Le 3 Novembre 1918, arrive à Bathélémont-les-Bauzemont une délégation composée du Préfet de Nancy, Léon MIRNAN, du Général PHILIPPOT Commandant les Corps d’Armée, du Sous-préfet de Lunéville, Roger LANGERON (qui fut plus tard Préfet de Police à PARIS et devint l’historien réputé de la Restauration), et d’Officiers Américains. Elle est reçue par le Lieutenant VISSE et le Sous-lieutenant BALLAND, de la 3ème Compagnie, à qui elle annonce qu’elle vient inaugurer le monument offert par la Lorraine aux Etats-Unis, à la mémoire des trois premiers soldats américains tombés sur le sol français à Bathelémont.

L’Adjudant FRERY, Adjudant de Bataillon depuis Juin 1916, qui sut se faire aimer autant qu’obéir dans ses délicates fonctions, souvent ingrates, fait présenter les armes à la cérémonie, ponctuée par quelques coups de canon lointains.

Le monument est une stèle présentant sur une face une Croix de Lorraine, avec les chardons symboliques des armes de la Ville de Nancy (« qui s’y frotte s’y pique ») ; il est érigé sur une petite place, au bord de la pente que domine le village et qui s’étend vers Beauzemont.

Sur la face opposée on lit les noms des trois Soldats :

Caporal J.B. GRESHAM, d’Evansville

Soldat Thomas F.ENRIGHT, de Pittsburg

Soldat Merle D’HAY de Clidden

Suit cette inscription :

En fils dignes de leur grande et noble Nation, ils ont combattu pour le Droit, pour la Liberté, pour la Civilisation, contre l’Impérialisme Allemand, fléau du genre humain.

Ils sont Morts au Champ d’Honneur.

En 1940, les Allemands ordonnèrent au Maire de faire disparaître cette inscription gravée en creux.
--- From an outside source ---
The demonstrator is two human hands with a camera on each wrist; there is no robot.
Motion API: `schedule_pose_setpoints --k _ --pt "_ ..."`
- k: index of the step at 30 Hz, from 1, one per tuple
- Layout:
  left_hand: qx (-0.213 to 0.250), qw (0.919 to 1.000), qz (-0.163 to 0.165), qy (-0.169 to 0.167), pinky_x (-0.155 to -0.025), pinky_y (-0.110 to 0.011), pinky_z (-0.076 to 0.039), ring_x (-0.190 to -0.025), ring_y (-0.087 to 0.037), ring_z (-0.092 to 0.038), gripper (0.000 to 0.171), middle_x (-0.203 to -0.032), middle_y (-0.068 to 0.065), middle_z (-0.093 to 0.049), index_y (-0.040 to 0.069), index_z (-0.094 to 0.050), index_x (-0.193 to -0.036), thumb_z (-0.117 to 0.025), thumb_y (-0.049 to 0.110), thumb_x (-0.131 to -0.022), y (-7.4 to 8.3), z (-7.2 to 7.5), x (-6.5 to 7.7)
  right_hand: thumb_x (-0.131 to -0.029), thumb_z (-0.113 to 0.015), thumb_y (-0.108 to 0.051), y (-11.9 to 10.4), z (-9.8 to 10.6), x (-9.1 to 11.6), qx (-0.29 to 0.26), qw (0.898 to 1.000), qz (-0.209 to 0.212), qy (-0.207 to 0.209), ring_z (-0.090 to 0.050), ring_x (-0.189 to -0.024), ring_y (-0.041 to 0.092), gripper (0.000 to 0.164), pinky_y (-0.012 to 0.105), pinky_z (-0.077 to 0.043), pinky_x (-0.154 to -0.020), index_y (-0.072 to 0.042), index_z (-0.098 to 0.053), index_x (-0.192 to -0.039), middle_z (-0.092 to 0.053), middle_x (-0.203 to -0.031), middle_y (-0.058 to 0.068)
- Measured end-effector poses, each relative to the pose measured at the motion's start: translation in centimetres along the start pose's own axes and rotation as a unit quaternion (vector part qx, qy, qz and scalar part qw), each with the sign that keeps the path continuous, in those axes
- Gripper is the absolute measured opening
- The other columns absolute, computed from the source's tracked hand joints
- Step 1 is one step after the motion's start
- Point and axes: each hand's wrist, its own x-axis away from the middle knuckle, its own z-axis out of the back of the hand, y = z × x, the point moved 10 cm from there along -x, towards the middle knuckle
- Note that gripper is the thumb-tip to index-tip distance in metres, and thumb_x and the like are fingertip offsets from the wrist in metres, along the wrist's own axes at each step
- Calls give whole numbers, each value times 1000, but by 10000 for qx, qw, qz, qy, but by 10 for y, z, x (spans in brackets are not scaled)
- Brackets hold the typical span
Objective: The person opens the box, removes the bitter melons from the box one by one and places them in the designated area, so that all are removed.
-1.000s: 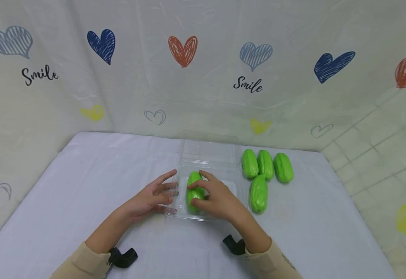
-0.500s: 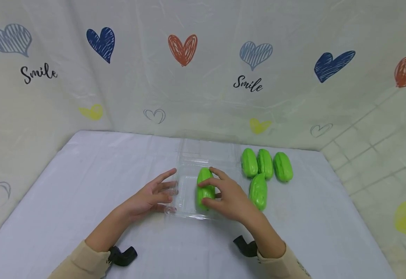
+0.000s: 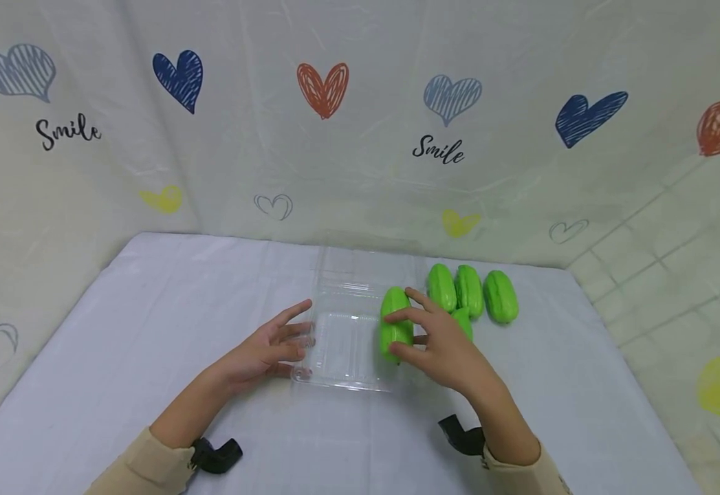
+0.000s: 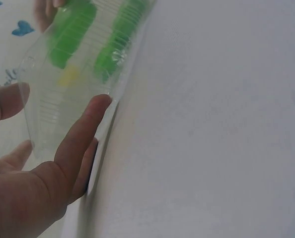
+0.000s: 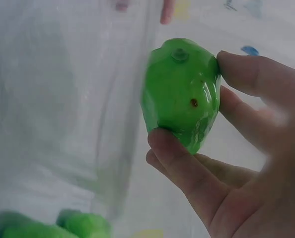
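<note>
A clear plastic clamshell box [image 3: 341, 344] lies with its lid laid back towards the wall. My left hand [image 3: 267, 350] rests at the box's left side, fingers spread and nearly straight, the fingertips at its wall. Above the box's right side my right hand [image 3: 443, 344] pinches a glossy green oblong fruit [image 3: 397, 335] between thumb and fingers. Seen end-on in the right wrist view, that fruit [image 5: 180, 99] has a small stem end and a brown spot. Through the plastic in the left wrist view, green shapes [image 4: 70, 37] show blurred.
Several like green fruits [image 3: 501, 297] lie right of the box, one partly hidden behind my right hand. A white cloth [image 3: 335, 440] covers the table. Behind it hangs a curtain [image 3: 360, 172] printed with hearts. Black curved pieces [image 3: 217, 456] sit at both wrists.
My right hand has carried the green fruit rightward from the left part of the box to its right side, slightly away from me. The left hand stays at the box.
</note>
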Motion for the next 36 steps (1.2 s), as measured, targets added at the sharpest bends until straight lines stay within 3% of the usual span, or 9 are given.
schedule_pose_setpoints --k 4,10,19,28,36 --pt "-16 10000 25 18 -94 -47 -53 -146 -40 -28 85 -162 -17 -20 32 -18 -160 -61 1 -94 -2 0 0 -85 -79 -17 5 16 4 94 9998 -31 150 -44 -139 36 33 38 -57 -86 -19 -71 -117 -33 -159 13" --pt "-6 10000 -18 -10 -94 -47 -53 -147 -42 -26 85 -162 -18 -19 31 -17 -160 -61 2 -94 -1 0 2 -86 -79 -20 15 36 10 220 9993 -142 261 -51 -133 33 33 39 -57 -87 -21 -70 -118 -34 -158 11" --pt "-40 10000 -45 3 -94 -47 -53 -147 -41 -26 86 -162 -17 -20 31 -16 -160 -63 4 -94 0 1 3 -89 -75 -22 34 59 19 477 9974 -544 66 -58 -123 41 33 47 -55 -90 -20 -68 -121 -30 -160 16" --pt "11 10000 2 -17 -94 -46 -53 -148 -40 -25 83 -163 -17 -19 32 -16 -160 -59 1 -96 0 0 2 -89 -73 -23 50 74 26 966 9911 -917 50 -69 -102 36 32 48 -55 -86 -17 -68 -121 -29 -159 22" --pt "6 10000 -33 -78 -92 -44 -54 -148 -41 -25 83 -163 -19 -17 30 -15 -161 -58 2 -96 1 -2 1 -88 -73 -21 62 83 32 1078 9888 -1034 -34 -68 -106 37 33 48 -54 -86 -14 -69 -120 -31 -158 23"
Très astucieusement celui-ci se contentera de faire couler du ciment blanc dans les lettres, de sorte que celles-ci seront d’autant plus apparentes !

Alors les Allemands feront sauter le Monument et détruiront la grille qui l’entoure.

Actuellement, un monument plus simple s’élève au même endroit.

Vers la fin de la dernière décade de Novembre 1918, de nombreux « tuyaux » circulent : il y a quantité de pièces de batterie sur les rives du Canal des unités américaines nouvelles sont arrivées, le Général MANGIN doit mener une grande attaque pour faire tomber Metz et dispose de 26 Divisions ; « en face » il n’y a, paraît-il, que 4 Divisions Allemandes, etc…

Le Secteur reste assez calme, avec les habituels bombardement sporadiques, qui continuent jusqu’au matin du 11 Novembre.

La Note secrète N° 9674 du 10 Novembre 1918, du Lieutenant-colonel de TORQUAT, Commandant le 12ème Groupe de Chasseurs, fait connaître la conduite à tenir, selon que l’Armistice sera ou ne sera pas signé. Dans la deuxième hypothèse, nous prendrons « la tenue d’assaut sans sac ».